> Try it: From the listing below, copy every line with the word "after".

> Collected data:
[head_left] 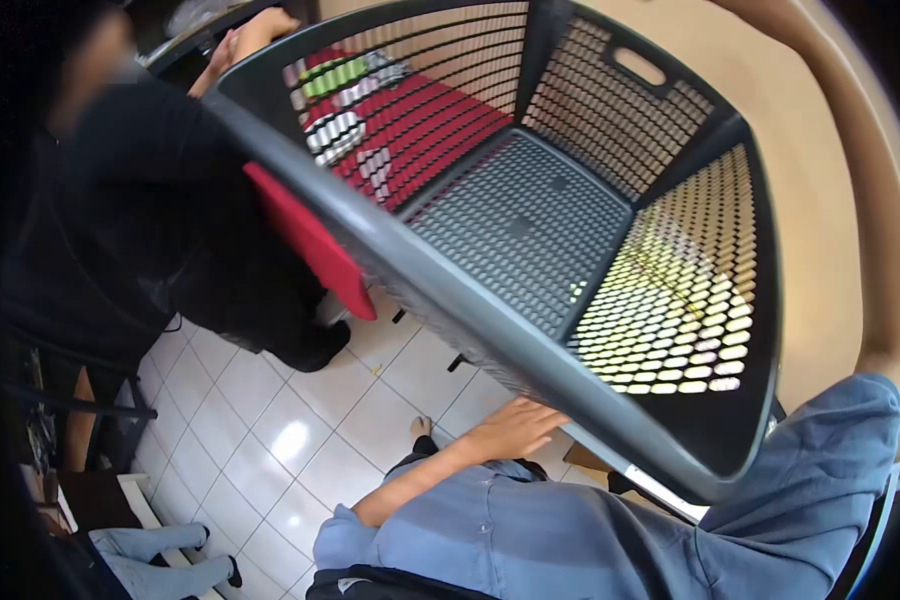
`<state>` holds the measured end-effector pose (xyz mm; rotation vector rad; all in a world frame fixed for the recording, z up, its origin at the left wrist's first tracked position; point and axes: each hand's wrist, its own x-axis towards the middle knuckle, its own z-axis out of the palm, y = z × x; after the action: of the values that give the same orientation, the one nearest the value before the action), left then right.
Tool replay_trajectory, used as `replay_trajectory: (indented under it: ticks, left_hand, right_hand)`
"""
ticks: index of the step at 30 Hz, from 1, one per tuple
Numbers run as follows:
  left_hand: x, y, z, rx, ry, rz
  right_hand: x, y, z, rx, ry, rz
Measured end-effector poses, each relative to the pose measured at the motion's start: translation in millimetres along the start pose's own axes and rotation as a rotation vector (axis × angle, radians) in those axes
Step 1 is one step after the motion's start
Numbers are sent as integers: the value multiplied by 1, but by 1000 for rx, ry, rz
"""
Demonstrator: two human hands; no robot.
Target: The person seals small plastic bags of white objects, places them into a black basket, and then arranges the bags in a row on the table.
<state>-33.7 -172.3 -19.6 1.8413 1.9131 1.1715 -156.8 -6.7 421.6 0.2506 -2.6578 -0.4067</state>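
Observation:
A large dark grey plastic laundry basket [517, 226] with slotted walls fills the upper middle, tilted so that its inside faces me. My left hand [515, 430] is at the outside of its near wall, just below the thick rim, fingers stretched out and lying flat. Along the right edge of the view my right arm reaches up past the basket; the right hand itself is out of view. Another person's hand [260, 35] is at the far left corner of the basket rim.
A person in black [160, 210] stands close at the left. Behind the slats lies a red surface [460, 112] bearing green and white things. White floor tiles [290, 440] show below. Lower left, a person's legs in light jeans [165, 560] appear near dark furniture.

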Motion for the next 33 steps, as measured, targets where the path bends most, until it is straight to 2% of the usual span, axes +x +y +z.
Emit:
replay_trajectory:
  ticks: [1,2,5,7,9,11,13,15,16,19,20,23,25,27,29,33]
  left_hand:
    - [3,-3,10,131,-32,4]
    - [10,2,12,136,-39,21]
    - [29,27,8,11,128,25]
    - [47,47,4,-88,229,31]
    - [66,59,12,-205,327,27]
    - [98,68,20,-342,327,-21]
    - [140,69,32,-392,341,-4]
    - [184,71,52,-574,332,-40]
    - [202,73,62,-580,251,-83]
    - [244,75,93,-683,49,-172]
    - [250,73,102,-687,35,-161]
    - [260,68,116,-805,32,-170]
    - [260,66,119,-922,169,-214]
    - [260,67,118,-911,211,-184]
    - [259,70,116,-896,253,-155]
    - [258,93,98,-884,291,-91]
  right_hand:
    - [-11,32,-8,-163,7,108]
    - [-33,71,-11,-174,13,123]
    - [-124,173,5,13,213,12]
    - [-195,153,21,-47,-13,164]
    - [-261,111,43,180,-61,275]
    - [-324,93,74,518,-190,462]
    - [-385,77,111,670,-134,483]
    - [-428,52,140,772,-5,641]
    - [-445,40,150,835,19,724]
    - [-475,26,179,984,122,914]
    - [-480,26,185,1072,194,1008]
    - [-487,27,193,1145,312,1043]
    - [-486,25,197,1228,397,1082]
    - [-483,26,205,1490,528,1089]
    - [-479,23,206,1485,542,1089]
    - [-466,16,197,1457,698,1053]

> Expected answer:
`<state>` holds the measured end-effector pose (xyz mm; rotation vector rad; all in a world frame fixed for the recording, z up, its origin at the left wrist's first tracked position; point and axes: each hand's wrist, its own x-axis towards the middle knuckle, its own z-axis out of the palm, y = z × x; after the action: of the values that give the same orientation, the one nearest the value before the action), left then right.
Step 1 is one step after the motion's start

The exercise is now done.